Le relationnel est en Chine un élément central de la réussite professionnelle. Afin de bien appréhender les subtilités de cette dimension humaine, il est important de comprendre l'influence de l'histoire récente du pays et notamment celle relative aux années maoïstes.
Pendant plusieurs décennies, la vie sociale chinoise fut dictée par le Parti et pour se protéger de cette omniprésence répressive et corrompue, le peuple essaya de se regrouper en cocons étroits ou en clans… il fallait s’allier pour mieux résister. Ces nouveaux types d’« amis » étaient précieux, non pas nécessairement par les sentiments qui les liaient entre eux, mais par l’intérêt mutuel que chacun y trouvait : on s’entraidait, on partageait, on prêtait, on troquait.
Il fallait se solidariser mais de manière prudente car certaines alliances pouvaient être fatales. Le péril planait, il pouvait venir de n’importe où, n’importe quand et je pourrais presque dire de n’importe qui.
Ces relations, basées sur des intérêts collectifs, vont évoluer après la Révolution Culturelle, qui finira en 1976 à la mort de Mao mais la base comportementale des rapports commerciaux en Chine sera fortement influencée par ces années de disette individualiste, au moment de l’ouverture de la Chine sur le monde, c’est-à-dire à partir des années quatre-vingt jusqu’à nos jours.
L’arrivée du communisme va provoquer une rupture assez importante dans la longue tradition confucéenne. Auparavant, les cercles relationnels étaient essentiellement bâtis autour de valeurs affectives. L’homme cherchait la protection à travers des liens très forts : la famille, les amis d’enfance, les voisins. Des valeurs telles que l’intégrité, la confiance, l’honnêteté constituaient la base fondatrice de ces réseaux humains. Ces cercles formaient comme un élément central vers lequel tous les éléments de la vie transitaient : les sentiments, l’éducation, le travail, le partage.
Le communisme a cherché à brouiller de tels repaires moraux. Le fait d’imposer au peuple chinois de nouveaux rapports mettant en avant, non plus la consanguinité mais le corporatisme et le collectivisme, a eu deux conséquences. La première a été le renforcement des liens préexistants entre les personnes de même cercle : notamment la famille. Dans une période de crises, d’aberration politique, de violences, de famines, les proches amis et les familles se sont inconsciemment solidarisés, je me laisserais même dire qu’elles se sont radicalisées.

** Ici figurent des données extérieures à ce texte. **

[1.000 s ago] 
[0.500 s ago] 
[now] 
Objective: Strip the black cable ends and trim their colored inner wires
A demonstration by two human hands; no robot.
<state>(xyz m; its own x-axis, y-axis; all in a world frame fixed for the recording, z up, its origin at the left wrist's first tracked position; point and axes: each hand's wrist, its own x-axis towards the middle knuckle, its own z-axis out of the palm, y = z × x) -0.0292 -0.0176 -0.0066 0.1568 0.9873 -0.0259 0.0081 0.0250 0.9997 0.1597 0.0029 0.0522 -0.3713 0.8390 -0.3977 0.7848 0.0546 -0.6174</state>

Ainsi, comme le confirme le sinologue Jean-Luc Domenach, « c’est face à une menace à la fois probable et indéfinie que se sont organisés les réseaux de protection mutuelle (famille, amis, collègues) qui ne pouvaient agir qu’en corrompant les cadres ».
Ce phénomène rejoint de nombreuses analyses qui affirment que l’égalitarisme maoïste n’a finalement fait que conforter et accentuer les inégalités déjà existantes. Certaines valeurs confucéennes ne pouvant en aucun cas s’exprimer publiquement, un durcissement intérieur, refoulé de ces vertus s’est alors développé ; comme cela se produit souvent avec les interdits. On ne change pas une culture en si peu de temps.
Vivre avec autrui, ne veut pas forcément dire l’apprécier, encore moins l’aimer. La solidarité de façade que préconisait Mao Zedong entre camarades ne pouvait remplacer la famille. Elle a cependant contribué à établir d’autres types de rapports. Un genre nouveau de cercles relationnels est apparu, moins profonds, moins solides mais plus larges. C’est la deuxième conséquence profonde de la voie politique sociale suivie par le pays à cette époque. De nouvelles relations se sont ainsi créées parallèlement à celles existantes, des relations fondées essentiellement sur des intérêts et non plus sur l’affectif, le sentimental. On ne se regroupait plus pour le plaisir du cœur mais pour se solidariser face à une menace pesante, celle du pouvoir, avec ses dénonciateurs, ses milices, son manque d’indulgence.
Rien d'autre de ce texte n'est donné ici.